# A couple of diesel Q's



## boraz (Aug 29, 2013)

1. dunno


2. you mean like a choke?....the glow plugs aid in starting when needed, and the fuel injection pump will be advanced to aid starting


----------



## DJSW (Apr 8, 2014)

1. Do you mean the alt that shuts off when the battery is at full load and then starts back up when there is an increase in draw? Then yes it does. If you scroll through your gauge menu you can see voltage. Sometimes it is at 12V, others 14V+.

2. See above.


----------



## 1877 iris ave (Sep 23, 2011)

Ok the reason I asked Question #1 is that my voltage on the DIC seems to always read 15.3V. I just returned from a 200 mile drive and the voltage was consistently 15.3V. I even turned everything (radio, lights, heat) off for 50 miles. Still the V stayed at 15.3 but when I read the V with the key on but the engine off the V is 12.2. This to me indicates that there is something wrong. But it was 8 degrees out this morning and the engine started without trouble. I called my local dealer and asked. His answer was " as long as there is no check engine light the alternator is functioning normally" What do you all think?

And the reason I asked Question # 2 is that I was wondering if the computer causes the injectors to create a richer mixture when the engine is cold. Driving around a congested city for three days, a total of 50 miles, never more than 3 mile trips, average temp 20f, I averaged 19 mpg and I was driving conservatively. this is much worse than my 2012 eco m gets. i know i have only 1000 miles on the diesel but I'm surprised at such low mpg.


----------



## TDCruze (Sep 26, 2014)

I noticed that mine was reading 15.3V today while driving, I am sure this is normal. 

Yes, the engine will run more rich before reaching operating temperature. If you are doing mainly very short trips always from a cold start your engine will likely never reach full temp and you will definitely see much lower MPG than those that are hot. It would be no different with a gas engine that is cold.


----------



## MilTownSHO (Oct 9, 2013)

The voltage is normal, mine tends to read over 15 volts when it gets cold out. In the warmer months I have seen it go from 12-14 volts.

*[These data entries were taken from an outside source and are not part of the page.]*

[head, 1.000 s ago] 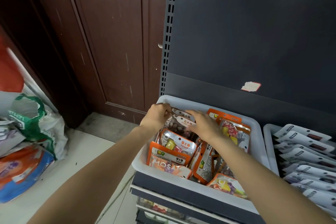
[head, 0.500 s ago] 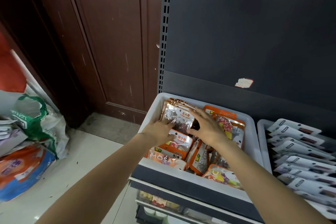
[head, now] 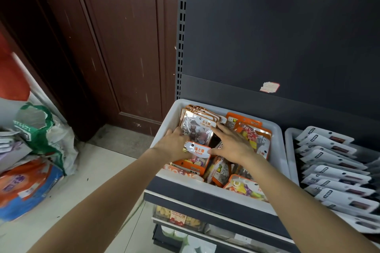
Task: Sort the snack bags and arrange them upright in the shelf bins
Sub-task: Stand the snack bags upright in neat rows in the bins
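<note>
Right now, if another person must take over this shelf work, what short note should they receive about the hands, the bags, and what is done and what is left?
Left hand: fingers rest against the stone candy bags at the back left of the white bin; whether it grips them cannot be told.
Right hand: open, fingers spread flat on the bags in the middle of the bin.
Done: the stone candy bags stand in a row at the back left; the white packets in the next bin lie in a neat row.
Left: the orange sugar bags in the front and middle lie tilted and mixed; sort them and stand them upright.
</note>
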`<state>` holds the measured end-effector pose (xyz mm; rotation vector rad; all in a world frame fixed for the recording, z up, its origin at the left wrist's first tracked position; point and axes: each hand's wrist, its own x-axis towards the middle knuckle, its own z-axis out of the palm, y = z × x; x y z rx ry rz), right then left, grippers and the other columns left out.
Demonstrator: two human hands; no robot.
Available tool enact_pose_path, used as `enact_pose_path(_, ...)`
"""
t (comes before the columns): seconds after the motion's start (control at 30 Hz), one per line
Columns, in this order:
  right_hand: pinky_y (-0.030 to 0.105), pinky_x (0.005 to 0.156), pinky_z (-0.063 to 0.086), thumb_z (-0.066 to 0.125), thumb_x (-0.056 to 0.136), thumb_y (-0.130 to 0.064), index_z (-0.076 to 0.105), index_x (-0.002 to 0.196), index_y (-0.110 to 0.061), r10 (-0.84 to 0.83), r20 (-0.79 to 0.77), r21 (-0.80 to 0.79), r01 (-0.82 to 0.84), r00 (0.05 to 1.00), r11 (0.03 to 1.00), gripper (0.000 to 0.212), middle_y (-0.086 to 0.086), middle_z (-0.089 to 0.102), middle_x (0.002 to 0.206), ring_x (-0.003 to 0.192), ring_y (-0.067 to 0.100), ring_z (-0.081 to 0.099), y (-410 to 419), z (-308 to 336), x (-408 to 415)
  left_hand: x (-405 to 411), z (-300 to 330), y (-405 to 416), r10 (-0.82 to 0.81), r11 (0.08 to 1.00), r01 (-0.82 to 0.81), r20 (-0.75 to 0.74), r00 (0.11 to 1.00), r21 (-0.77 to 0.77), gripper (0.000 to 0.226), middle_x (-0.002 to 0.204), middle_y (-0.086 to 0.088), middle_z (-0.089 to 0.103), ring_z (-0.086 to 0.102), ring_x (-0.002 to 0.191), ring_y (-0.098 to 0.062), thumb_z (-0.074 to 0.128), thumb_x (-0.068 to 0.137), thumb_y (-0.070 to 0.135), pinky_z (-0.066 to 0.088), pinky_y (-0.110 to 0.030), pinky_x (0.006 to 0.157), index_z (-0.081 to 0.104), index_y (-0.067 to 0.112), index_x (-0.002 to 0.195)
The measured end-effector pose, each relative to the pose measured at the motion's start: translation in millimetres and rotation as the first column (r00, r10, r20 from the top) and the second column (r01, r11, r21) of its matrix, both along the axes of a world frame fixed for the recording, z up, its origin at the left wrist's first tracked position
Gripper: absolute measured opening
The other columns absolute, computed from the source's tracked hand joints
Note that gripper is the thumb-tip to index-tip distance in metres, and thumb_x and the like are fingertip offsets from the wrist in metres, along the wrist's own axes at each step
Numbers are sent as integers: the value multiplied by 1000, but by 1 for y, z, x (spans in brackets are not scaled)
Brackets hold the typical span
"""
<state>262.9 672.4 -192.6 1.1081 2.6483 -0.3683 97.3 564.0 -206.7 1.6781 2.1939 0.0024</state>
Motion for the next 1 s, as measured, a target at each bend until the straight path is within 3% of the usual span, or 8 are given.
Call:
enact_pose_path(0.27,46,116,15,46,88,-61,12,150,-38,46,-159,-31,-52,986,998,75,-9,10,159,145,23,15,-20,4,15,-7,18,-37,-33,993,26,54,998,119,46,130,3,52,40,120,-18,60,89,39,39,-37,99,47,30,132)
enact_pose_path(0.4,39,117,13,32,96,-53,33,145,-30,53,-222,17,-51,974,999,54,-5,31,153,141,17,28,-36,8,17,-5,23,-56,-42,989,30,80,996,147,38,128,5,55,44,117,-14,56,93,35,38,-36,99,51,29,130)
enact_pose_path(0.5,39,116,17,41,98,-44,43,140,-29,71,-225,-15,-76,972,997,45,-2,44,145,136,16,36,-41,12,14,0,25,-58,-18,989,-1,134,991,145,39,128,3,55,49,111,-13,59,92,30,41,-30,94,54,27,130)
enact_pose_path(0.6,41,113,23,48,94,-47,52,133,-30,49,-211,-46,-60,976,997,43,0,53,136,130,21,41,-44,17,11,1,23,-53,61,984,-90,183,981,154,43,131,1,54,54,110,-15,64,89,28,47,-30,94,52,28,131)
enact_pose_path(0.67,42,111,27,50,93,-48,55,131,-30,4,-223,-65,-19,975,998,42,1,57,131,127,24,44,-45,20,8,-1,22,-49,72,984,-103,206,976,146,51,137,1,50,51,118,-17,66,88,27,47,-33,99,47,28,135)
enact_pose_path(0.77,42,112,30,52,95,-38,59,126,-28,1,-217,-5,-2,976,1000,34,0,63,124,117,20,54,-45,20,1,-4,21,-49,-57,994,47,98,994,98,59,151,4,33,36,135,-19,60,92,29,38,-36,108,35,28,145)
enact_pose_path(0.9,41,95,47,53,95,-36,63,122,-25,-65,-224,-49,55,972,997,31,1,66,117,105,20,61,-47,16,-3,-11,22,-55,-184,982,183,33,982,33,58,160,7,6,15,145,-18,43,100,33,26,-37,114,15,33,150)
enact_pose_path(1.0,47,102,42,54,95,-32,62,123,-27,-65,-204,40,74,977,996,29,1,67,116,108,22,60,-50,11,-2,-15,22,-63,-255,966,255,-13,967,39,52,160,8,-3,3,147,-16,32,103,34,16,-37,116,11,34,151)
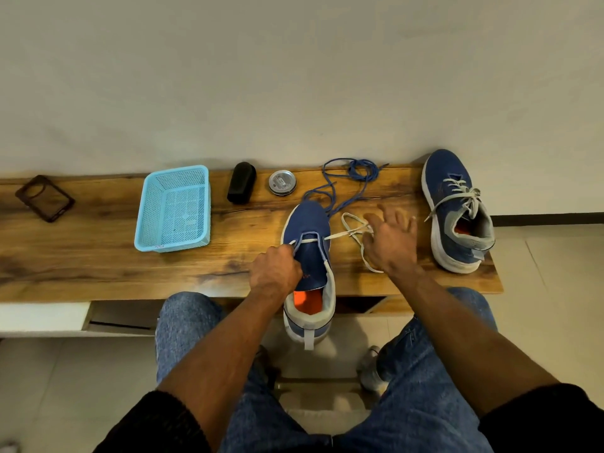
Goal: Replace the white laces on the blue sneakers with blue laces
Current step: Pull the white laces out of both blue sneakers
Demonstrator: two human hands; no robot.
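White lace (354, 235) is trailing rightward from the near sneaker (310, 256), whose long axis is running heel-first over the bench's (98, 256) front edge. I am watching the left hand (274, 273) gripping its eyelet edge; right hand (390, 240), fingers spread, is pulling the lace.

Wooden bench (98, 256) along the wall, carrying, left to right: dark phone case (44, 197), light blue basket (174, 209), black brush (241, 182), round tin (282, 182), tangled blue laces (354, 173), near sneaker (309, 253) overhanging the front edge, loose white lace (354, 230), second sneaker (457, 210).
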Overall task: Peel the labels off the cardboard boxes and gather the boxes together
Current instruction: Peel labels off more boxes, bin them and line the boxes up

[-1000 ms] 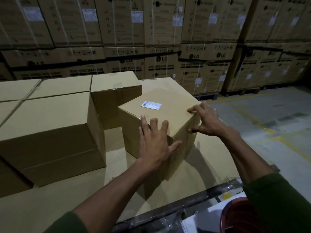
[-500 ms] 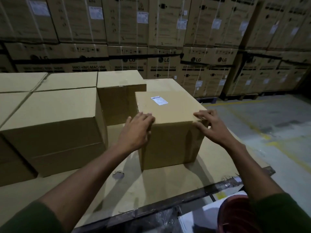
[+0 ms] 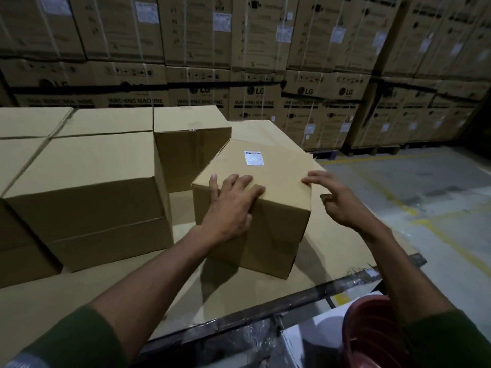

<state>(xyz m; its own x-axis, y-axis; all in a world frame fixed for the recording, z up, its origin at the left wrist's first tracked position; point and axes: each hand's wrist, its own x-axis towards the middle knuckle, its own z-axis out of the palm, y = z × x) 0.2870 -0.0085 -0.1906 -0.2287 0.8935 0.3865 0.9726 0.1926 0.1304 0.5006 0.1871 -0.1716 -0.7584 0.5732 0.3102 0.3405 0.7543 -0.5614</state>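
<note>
Left hand (image 3: 228,208) rests flat, fingers straight, on the labelled brown cardboard box (image 3: 265,224); right hand (image 3: 342,200) is relaxed, fingertips touching its top corner.

Small box (image 3: 265,181): plain tan cardboard, white label (image 3: 254,158) with dark print and a thin reddish strip along its top. Neighbouring boxes (image 3: 87,187): same tan, unprinted. Worktop (image 3: 337,251): tan cardboard sheet, dark metal edge. Stacked cartons (image 3: 252,99) behind: brown, black lettering and logos, white stickers, pale straps (dim light, tones muted). Floor (image 3: 425,187): grey with yellow lines. Sleeves (image 3: 451,341): dark green. Bucket (image 3: 372,330) at lower right: red-brown, ribbed.
</note>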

The diesel takes a long time to warm up and driving in the city are not a good combination for mileage.


----------



## Aussie (Sep 16, 2012)

The diesel engine operates differently to the petrol engine as there is no butterfly in the intake, rather the amount of fuel supplied to the engine regulates the pick up and cruising speeds. Also once running the engine uses almost no electricity to operate as no coils or spark plugs to run. Old diesel engines could only be switched off by cutting off the fuel or they would just keep running.


----------



## diesel (Jun 8, 2013)

1877 iris ave said:


> Ok the reason I asked Question #1 is that my voltage on the DIC seems to always read 15.3V. I just returned from a 200 mile drive and the voltage was consistently 15.3V. I even turned everything (radio, lights, heat) off for 50 miles. Still the V stayed at 15.3 but when I read the V with the key on but the engine off the V is 12.2. This to me indicates that there is something wrong. But it was 8 degrees out this morning and the engine started without trouble. I called my local dealer and asked. His answer was " as long as there is no check engine light the alternator is functioning normally" What do you all think?
> 
> And the reason I asked Question # 2 is that I was wondering if the computer causes the injectors to create a richer mixture when the engine is cold. Driving around a congested city for three days, a total of 50 miles, never more than 3 mile trips, average temp 20f, I averaged 19 mpg and I was driving conservatively. this is much worse than my 2012 eco m gets. i know i have only 1000 miles on the diesel but I'm surprised at such low mpg.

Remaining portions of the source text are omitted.